• **Exercise objective**:
Whenever a line below includes the string "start", show it.

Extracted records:
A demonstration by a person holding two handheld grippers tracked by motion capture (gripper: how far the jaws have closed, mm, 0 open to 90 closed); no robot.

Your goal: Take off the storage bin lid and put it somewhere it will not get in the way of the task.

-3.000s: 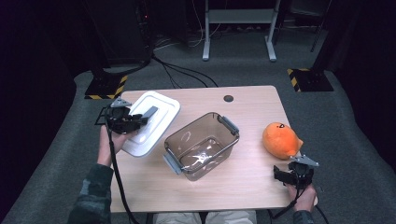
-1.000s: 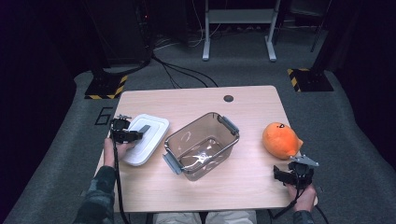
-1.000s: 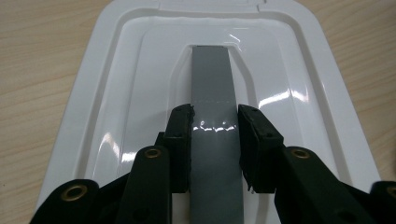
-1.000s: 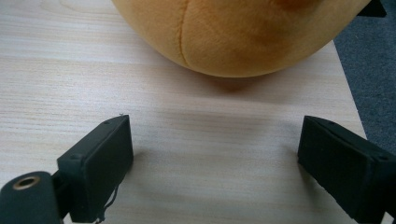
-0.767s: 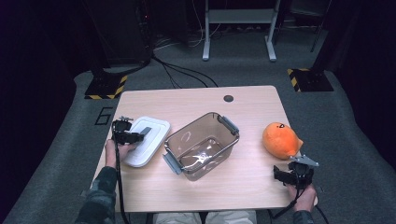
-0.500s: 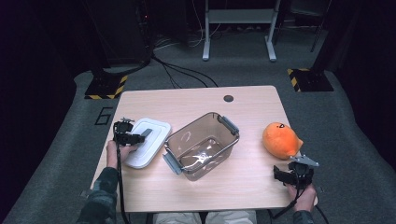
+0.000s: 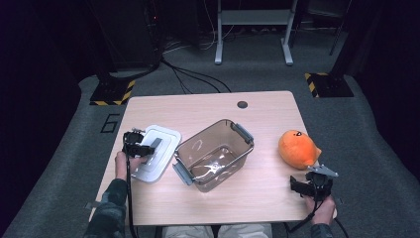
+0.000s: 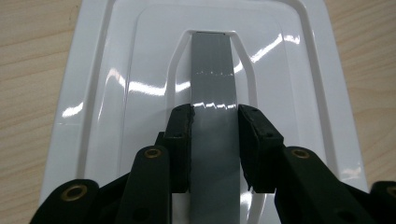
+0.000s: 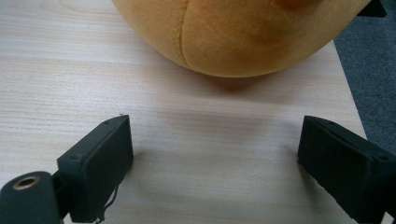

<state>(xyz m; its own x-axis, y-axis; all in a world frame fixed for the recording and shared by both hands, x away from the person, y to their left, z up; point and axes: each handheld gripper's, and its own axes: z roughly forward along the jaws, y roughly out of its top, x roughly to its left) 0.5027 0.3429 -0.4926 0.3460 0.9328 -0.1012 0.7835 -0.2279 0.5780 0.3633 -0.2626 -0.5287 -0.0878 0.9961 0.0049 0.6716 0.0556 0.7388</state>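
At the table's left edge, the left gripper [image 8: 215,140] clamps the grey handle [image 8: 213,88] of the white lid [image 7: 154,157] — lid beside the clear container [image 7: 214,154]; the right gripper [image 9: 215,168] gapes empty near the orange plush [image 9: 233,32]

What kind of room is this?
Probably a lab or recording studio: a light wooden table stands on grey carpet, with black-and-yellow striped stand bases and loose black cables behind it in the dark.

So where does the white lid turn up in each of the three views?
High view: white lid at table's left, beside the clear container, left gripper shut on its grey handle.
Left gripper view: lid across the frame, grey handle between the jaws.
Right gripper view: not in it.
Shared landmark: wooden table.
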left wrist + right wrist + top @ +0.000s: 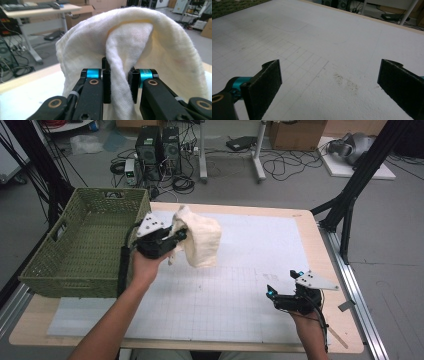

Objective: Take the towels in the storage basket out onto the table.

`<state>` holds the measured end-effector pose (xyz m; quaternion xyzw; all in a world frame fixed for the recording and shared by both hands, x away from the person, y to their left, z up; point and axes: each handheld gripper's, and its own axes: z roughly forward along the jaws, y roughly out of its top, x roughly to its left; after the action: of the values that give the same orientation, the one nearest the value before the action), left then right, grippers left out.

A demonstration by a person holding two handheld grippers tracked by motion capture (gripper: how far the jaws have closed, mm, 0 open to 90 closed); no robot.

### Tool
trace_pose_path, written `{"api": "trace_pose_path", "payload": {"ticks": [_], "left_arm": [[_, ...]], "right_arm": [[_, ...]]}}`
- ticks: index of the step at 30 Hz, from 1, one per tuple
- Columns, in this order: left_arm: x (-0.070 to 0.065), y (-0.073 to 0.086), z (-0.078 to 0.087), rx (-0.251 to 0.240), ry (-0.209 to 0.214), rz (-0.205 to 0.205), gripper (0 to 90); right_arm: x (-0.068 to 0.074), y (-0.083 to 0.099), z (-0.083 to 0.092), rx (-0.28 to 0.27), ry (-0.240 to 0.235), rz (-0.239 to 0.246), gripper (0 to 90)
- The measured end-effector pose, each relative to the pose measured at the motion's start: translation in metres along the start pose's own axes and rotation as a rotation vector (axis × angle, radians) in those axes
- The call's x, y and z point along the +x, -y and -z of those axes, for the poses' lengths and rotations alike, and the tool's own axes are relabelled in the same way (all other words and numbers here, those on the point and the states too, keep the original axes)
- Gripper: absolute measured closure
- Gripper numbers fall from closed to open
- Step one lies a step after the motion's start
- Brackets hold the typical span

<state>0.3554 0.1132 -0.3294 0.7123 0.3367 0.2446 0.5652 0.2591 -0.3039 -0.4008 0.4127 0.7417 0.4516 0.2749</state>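
I am gripping the cream cloth [200, 240] in my left gripper [176, 236] beside the green basket [80, 255] at the table's far left corner; my right gripper [285, 285] is resting with its jaws apart near the right edge.

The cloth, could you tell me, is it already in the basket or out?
Out: the cloth hangs from the left gripper above the table, beside the basket.

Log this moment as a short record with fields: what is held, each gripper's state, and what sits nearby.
held item: cream cloth, lifted off the table, hanging folded
left gripper: shut on the cloth, beside the basket
right gripper: open, nothing between the jaws, low over the mat
basket: green woven, at the table's left edge
surface: white gridded mat
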Motion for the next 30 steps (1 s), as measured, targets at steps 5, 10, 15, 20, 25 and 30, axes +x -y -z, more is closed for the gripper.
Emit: {"api": "trace_pose_path", "payload": {"ticks": [5,10,15,20,25,30], "left_arm": [[-0.019,0.021,-0.024,0.062,0.011,-0.028,79.6],[-0.033,0.043,-0.042,0.112,0.007,-0.032,79.2],[-0.044,0.064,-0.058,0.176,0.017,-0.039,78.9],[-0.053,0.077,-0.070,0.231,0.020,-0.054,76.6],[-0.054,0.096,-0.081,0.327,0.035,-0.038,59.8],[-0.048,0.098,-0.075,0.311,0.027,0.001,34.1]], "right_arm": [[0.000,0.001,0.000,0.002,-0.002,0.000,4.6],[-0.001,0.001,0.000,0.007,-0.001,0.000,4.6],[-0.001,0.002,0.000,0.007,0.000,-0.005,4.5],[-0.001,0.002,-0.001,0.009,-0.001,-0.003,4.6],[-0.001,0.002,-0.001,0.009,-0.003,-0.002,4.6],[-0.002,0.003,-0.001,0.011,-0.001,-0.006,4.6]]}}
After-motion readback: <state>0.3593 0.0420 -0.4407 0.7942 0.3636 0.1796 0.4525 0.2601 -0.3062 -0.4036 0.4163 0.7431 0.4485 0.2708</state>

• **Response to this task**:
- The measured end-effector pose, each relative to the pose measured at the motion's start: translation in metres along the start pose's own axes and rotation as a rotation vector (axis × angle, radians) in those axes
- Step one lies a step after the motion's start

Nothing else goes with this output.